🔁 Webhook Retry - API Resilience

Automatic retry mechanisms ensuring reliable webhook delivery even during temporary service disruptions

Our webhook retry system is designed to maximize delivery success while protecting both sender and receiver from cascading failures. These intelligent retry policies ensure your integration receives critical events without overwhelming your infrastructure.

Retry Policy

All webhook deliveries automatically retry on failure using exponential backoff to allow your service time to recover.

Retry Configuration

Parameter	Value	Description
Maximum Delivery Attempts	15 retries	Total attempts before moving to dead letter queue
Minimum Backoff Duration	5 seconds	Initial retry delay after first failure
Maximum Backoff Duration	300 seconds	Maximum delay between retry attempts (5 minutes)
Backoff Strategy	Exponential	Delay doubles with each attempt up to maximum

How it works:

First retry occurs after 5 seconds
Each subsequent retry doubles the delay: 5s → 10s → 20s → 40s → 80s → 160s → 300s (max)
Once reaching 300 seconds, all remaining retries maintain this interval
After 15 failed attempts, event moves to dead letter queue
Your endpoint must return a 2xx status code to confirm successful delivery

Automatic Subscription Deactivation

Protection against cascading failures monitors webhook health and automatically pauses problematic subscriptions.

Failure Threshold

Metric	Threshold	Action	Configurable
Failed Delivery Attempts	150 failures	Subscription set to INACTIVE	No - fixed threshold
Time Window	15 minutes	Rolling window for counting failures	No - fixed window

How it works:

System continuously monitors failed_delivery_attempt count for each subscription
Counts failures within a rolling 15-minute window
When failures exceed 150 in any 15-minute period, subscription automatically deactivates
Deactivated subscriptions stop receiving new events
Manual reactivation required after addressing underlying issues

Recovery process:

Investigate: Review your endpoint logs to identify the root cause or call the LIKE MAGIC api

curl -X 'GET' \
  'https://{{monitoringUrl}}/api/event-and-data-hub-service/webhook-subscriptions/{id}/failed-deliveries' \
  -H 'accept: */*' \
  -H 'Authorization: Bearer {token}'

Fix: Resolve infrastructure, code, or configuration issues
Reactivate: Manually enable the subscription via API or use Operational Platform - Webhook Settings
Monitor: Watch failure rates to ensure successful recovery

Best practices:

Monitor your endpoint health proactively before reaching threshold
Set up alerts when failure rate exceeds 50-100 failures per 15 minutes
Implement graceful degradation when your service experiences issues
Use retry queues on your side for processing failures
Return 2xx immediately and process asynchronously to avoid timeout-related failures

Understanding Retry Timelines

Example retry schedule for a failing endpoint:

Attempt 1:  Immediate (original delivery)        ❌
Attempt 2:  + 5 seconds                          ❌
Attempt 3:  + 10 seconds (5s + 5s backoff)       ❌
Attempt 4:  + 20 seconds                         ❌
Attempt 5:  + 40 seconds                         ❌
Attempt 6:  + 80 seconds (~1.3 minutes)          ❌
Attempt 7:  + 160 seconds (~2.7 minutes)         ❌
Attempt 8:  + 300 seconds (5 minutes, max)       ❌
Attempt 9:  + 300 seconds                        ❌
...
Attempt 15: + 300 seconds                        ❌
→ Event moves to dead letter queue after ~37 minutes total

Successful early retry:

Attempt 1:  Immediate (original delivery)        ❌
Attempt 2:  + 5 seconds                          ❌
Attempt 3:  + 10 seconds                         ✅ Success!
→ Event delivered successfully, no further retries

FAQ

What happens to events in the dead letter queue?
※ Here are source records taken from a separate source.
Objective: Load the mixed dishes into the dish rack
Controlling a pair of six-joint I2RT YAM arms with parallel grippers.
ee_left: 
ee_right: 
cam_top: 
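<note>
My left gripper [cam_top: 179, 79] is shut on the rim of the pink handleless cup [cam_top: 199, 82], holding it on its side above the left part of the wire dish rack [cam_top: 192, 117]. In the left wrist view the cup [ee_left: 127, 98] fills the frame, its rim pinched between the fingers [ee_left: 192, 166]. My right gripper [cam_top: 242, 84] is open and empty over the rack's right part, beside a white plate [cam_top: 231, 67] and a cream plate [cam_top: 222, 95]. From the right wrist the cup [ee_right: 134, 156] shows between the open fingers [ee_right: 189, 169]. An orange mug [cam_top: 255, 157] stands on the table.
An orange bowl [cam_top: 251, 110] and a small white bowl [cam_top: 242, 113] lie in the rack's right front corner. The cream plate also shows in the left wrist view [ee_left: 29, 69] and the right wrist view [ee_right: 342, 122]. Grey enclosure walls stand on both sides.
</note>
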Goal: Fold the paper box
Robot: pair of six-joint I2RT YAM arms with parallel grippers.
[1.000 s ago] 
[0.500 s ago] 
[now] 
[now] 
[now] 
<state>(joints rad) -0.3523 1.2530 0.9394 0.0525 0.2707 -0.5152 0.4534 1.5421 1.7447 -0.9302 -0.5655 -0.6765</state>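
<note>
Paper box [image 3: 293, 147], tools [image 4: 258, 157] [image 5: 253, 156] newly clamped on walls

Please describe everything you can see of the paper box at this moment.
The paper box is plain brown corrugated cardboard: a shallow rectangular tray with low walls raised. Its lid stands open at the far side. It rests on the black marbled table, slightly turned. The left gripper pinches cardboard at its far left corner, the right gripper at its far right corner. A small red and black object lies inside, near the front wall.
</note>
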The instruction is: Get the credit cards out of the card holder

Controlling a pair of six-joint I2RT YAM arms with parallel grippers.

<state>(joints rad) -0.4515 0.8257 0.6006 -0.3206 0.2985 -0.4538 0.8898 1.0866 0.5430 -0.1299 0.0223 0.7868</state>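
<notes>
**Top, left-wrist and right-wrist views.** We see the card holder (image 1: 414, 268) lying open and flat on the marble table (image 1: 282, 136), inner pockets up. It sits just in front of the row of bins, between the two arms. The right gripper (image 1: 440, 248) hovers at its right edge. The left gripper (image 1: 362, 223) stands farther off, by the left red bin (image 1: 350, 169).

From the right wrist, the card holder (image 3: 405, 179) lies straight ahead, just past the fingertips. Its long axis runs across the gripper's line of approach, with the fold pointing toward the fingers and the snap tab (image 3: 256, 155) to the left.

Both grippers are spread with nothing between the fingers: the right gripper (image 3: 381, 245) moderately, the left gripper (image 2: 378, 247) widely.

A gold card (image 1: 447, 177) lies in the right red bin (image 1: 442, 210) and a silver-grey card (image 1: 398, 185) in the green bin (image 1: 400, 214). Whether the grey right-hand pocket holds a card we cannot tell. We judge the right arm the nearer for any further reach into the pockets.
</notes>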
Events that fail all 15 delivery attempts are moved to a dead letter topic for manual review

Can I configure the retry policy for my subscription?

No, retry parameters are standardized across all subscriptions to ensure consistent behavior and platform stability

Will my subscription automatically reactivate after deactivation?
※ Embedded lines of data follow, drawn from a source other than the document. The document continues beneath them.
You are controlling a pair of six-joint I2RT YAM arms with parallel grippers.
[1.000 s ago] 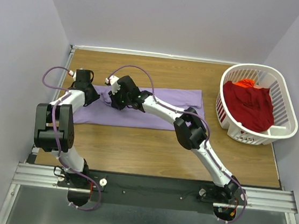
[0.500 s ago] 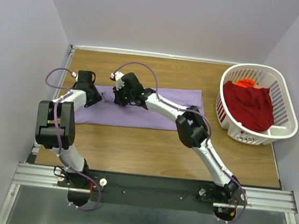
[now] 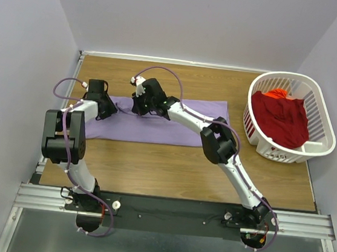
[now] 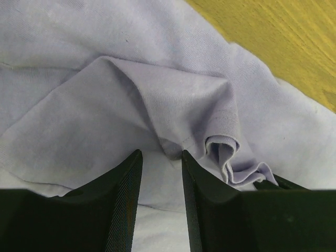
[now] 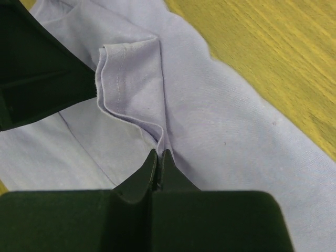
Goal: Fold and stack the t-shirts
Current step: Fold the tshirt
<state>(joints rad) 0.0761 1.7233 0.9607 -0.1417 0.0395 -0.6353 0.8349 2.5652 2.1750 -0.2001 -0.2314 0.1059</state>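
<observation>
Top external view, from my remote seat: the wooden table point(image 3: 151, 166) fills the middle. Next biggest is the lavender t-shirt point(image 3: 174, 130), lying as a long flat strip from the table's centre out toward 9 o'clock. The white laundry basket point(image 3: 258, 142) sits off at about 2 o'clock, well apart from that shirt, with the deep red t-shirt point(image 3: 282, 117) heaped inside it.

Both arms reach to the shirt's 10 o'clock end and sit just beside each other there. On the left wrist cam, the left gripper point(image 4: 160, 155) has its fingers nearly together, with a bunched ridge of lavender cloth caught in the narrow gap. On the right wrist cam, the right gripper point(image 5: 159, 155) is pressed tight together, pinching a stitched hem edge of the same shirt, which curls up at 11 o'clock from the tips.
</observation>
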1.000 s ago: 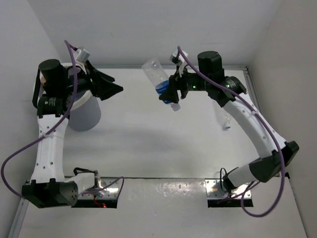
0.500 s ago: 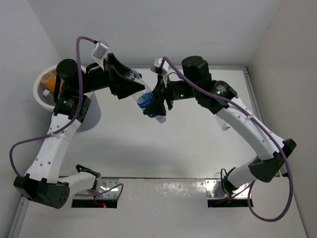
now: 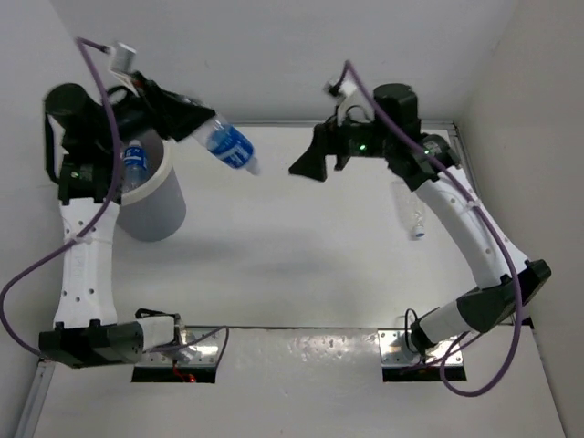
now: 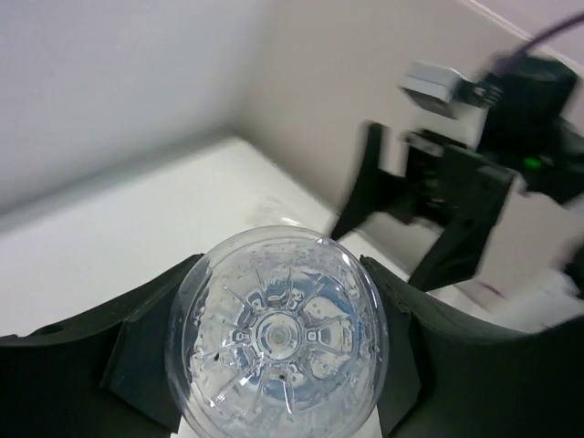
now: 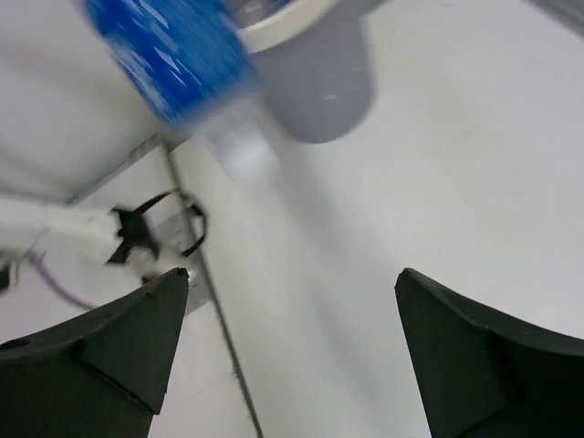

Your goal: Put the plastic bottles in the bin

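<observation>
My left gripper (image 3: pixel 193 128) is shut on a clear plastic bottle with a blue label (image 3: pixel 228 146), held in the air just right of the bin (image 3: pixel 155 214). In the left wrist view the bottle's ribbed base (image 4: pixel 278 342) fills the gap between the fingers. The bin is grey with a white rim, and another blue-labelled bottle (image 3: pixel 135 162) lies inside it. My right gripper (image 3: pixel 306 157) hangs open and empty, well to the right of the held bottle. A clear bottle (image 3: pixel 415 219) lies on the table under the right forearm. The right wrist view shows the held bottle (image 5: pixel 173 55) as a blur above the bin (image 5: pixel 319 82).
White walls close in the table at the back and on both sides. A metal rail (image 3: pixel 467 173) runs along the right edge. Two metal base plates (image 3: pixel 196 345) sit at the near edge. Purple cables loop off both arms.
The right gripper let go of the blue-labelled bottle and drew back to the right. The left gripper closed on it and swung it left towards the bin.
</observation>
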You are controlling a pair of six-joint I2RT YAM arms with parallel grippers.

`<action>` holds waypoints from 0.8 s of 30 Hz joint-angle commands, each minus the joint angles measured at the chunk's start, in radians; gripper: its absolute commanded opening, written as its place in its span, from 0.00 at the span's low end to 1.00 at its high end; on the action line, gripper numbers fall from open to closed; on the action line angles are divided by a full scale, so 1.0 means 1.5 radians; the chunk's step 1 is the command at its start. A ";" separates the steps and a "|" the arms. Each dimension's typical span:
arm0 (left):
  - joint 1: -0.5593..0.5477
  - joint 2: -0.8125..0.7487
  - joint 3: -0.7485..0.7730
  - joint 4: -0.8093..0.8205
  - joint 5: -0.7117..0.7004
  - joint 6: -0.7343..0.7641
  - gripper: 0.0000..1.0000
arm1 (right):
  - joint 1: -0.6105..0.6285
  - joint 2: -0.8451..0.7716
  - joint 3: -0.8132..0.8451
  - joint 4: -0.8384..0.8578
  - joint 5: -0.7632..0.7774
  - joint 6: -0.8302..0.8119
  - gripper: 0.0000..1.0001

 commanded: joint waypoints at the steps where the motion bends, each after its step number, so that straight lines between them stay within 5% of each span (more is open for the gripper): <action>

No, deactivated subscriptions require manual reactivation. This prevents automatic re-engagement with unhealthy endpoints that could cause further issues

How do I prevent automatic deactivation?

Ensure your endpoint responds within 5 seconds
Return 2xx status codes for successful delivery
Implement proper error handling and graceful degradation
Monitor failure rates and address issues before hitting the 150-failure threshold
Process webhook events asynchronously to avoid timeout failures

Do retries count toward the 150-failure threshold?

Yes, every failed delivery attempt (including retries) increments the failure counter. A single event that fails all 15 attempts contributes 15 to the failure count.

Can I request higher failure thresholds for my subscription?

No, the 150-failure/15-minute threshold is fixed for all subscriptions. This standardization ensures platform stability and prevents cascading failures.

Deliver reliably. Fail gracefully. Recover quickly 🎯